• _Prompt_:
Once you find the line below that has "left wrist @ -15", output it and every line after it exactly, stopping after the line that has "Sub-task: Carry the", with no pictures.
[Information supplied — start]
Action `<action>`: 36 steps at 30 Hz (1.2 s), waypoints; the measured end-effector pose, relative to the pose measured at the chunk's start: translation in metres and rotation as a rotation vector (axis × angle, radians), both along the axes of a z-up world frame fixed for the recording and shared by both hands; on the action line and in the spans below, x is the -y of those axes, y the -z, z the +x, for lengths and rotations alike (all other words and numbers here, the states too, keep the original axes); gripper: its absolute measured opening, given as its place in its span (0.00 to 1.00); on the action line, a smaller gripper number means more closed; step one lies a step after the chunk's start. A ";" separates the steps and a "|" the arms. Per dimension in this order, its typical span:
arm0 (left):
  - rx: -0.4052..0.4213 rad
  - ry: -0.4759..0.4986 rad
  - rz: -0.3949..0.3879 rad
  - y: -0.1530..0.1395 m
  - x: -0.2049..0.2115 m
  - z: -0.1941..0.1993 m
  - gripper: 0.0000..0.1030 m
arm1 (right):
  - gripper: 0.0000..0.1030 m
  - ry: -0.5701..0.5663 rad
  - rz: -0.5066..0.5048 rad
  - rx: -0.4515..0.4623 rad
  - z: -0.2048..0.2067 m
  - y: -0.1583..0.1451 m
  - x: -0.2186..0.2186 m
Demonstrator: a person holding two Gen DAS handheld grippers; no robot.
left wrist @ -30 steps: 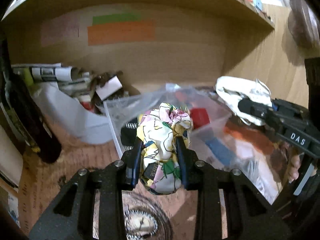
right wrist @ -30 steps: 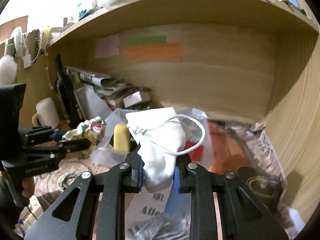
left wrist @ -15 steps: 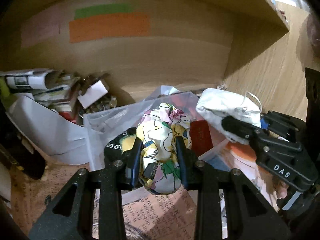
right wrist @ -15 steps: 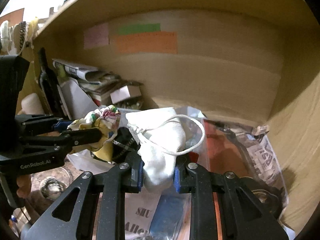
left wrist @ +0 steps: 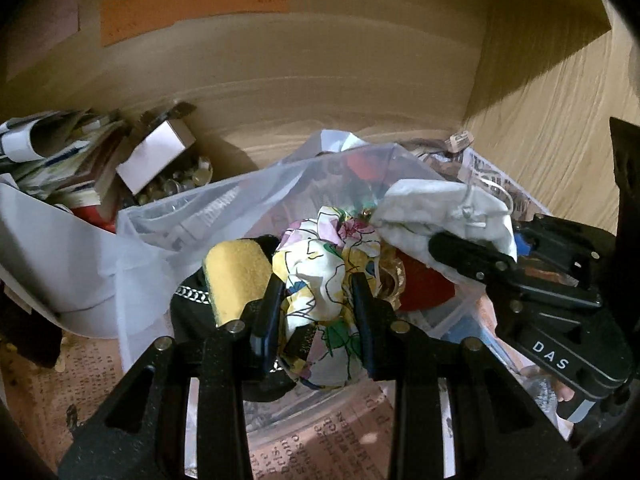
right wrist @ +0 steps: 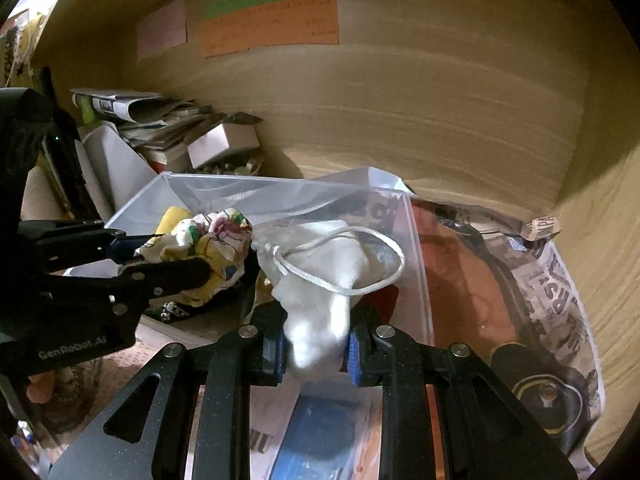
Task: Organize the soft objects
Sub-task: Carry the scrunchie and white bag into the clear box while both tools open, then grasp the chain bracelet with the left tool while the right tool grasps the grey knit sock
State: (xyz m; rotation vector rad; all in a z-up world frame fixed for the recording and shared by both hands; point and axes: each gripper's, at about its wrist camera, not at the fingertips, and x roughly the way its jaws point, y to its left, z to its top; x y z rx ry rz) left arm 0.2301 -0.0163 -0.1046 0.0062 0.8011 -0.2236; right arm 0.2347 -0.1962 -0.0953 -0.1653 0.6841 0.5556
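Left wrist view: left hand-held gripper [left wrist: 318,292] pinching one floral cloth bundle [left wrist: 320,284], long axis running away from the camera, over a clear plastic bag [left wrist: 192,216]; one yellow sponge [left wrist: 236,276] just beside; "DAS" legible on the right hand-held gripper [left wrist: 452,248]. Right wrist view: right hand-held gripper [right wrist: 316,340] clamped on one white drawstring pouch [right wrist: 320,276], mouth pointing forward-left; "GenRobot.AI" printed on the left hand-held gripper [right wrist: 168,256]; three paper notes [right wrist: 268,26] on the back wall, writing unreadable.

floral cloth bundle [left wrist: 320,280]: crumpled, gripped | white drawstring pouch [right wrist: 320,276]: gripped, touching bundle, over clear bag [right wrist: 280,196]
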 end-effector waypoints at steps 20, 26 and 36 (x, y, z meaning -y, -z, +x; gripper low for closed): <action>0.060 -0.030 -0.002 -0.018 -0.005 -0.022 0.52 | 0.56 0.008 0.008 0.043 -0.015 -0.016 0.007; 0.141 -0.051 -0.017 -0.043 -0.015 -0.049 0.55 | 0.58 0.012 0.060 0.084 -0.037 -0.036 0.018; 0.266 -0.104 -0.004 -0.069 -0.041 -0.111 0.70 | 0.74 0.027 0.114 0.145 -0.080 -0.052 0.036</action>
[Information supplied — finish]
• _Task output_:
left wrist @ -15 steps: 
right wrist @ -15 steps: 
left wrist @ +0 steps: 
right wrist @ +0 steps: 
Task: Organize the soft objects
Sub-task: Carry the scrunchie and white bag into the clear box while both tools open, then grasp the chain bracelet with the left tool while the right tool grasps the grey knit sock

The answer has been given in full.